What you will do:
Transcribe the listing below exactly, without pictures.

Provided data:
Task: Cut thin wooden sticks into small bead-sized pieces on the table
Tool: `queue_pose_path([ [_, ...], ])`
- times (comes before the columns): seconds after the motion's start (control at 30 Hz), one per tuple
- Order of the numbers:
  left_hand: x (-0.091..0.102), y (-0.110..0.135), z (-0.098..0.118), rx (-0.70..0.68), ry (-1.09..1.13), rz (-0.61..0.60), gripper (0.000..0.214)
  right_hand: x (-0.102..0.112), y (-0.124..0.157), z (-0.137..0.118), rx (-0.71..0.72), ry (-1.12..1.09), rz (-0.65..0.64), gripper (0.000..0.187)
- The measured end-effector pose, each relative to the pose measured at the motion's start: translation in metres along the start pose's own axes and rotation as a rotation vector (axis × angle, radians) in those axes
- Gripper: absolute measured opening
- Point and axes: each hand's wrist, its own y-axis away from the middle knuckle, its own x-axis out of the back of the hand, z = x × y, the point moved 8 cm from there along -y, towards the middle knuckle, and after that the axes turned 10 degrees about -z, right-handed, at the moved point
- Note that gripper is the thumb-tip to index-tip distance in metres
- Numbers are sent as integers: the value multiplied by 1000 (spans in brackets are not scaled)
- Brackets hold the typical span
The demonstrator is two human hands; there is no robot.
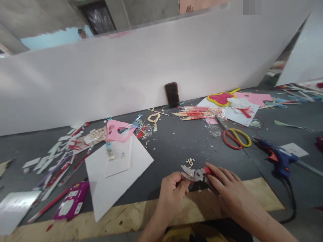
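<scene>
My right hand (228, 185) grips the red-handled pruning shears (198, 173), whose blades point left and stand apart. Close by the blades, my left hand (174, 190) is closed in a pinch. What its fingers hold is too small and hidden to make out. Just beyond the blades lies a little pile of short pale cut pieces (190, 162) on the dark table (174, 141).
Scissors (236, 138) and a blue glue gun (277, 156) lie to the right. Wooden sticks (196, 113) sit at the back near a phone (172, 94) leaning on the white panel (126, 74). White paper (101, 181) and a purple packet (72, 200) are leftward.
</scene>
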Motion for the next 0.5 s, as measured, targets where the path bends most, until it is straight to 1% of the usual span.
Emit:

Solution:
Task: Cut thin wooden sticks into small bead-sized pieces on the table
Tool: `queue_pose_path([ [_, ...], ])`
- times (comes before the columns): seconds after the motion's start (control at 30 Hz), one per tuple
- Order of the numbers:
  left_hand: x (-0.091..0.102), y (-0.110..0.135), z (-0.098..0.118), rx (-0.70..0.68), ry (-1.09..1.13), rz (-0.61..0.60), gripper (0.000..0.214)
  right_hand: x (-0.102..0.112), y (-0.124..0.157), z (-0.137..0.118), rx (-0.71..0.72), ry (-1.12..1.09), rz (-0.65..0.64), gripper (0.000..0.187)
- The measured end-effector pose, each relative to the pose measured at the motion's start: translation in metres along the start pose's own axes and rotation as a rotation vector (axis × angle, radians) in those axes
- Gripper: absolute measured opening
- Point and axes: each hand's wrist, its own y-axis away from the middle knuckle, its own x-axis out of the back of the hand, z = x × y, the point moved 8 cm from there along -y, towards the middle knuckle, and after that the axes turned 10 degrees about -z, right-handed, at the moved point
- Note that gripper is the thumb-tip to index-tip distance in metres
- Numbers are sent as integers: the value multiplied by 1000 (spans in brackets are not scaled)
- Brackets hold the typical span
The demonstrator is two human hands; there is no robot.
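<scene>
My right hand (228, 185) grips the red-handled pruning shears (198, 173), whose blades point left and stand apart. Close by the blades, my left hand (174, 190) is closed in a pinch. What its fingers hold is too small and hidden to make out. Just beyond the blades lies a little pile of short pale cut pieces (190, 162) on the dark table (174, 141).
Scissors (236, 138) and a blue glue gun (277, 156) lie to the right. Wooden sticks (196, 113) sit at the back near a phone (172, 94) leaning on the white panel (126, 74). White paper (101, 181) and a purple packet (72, 200) are leftward.
</scene>
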Motion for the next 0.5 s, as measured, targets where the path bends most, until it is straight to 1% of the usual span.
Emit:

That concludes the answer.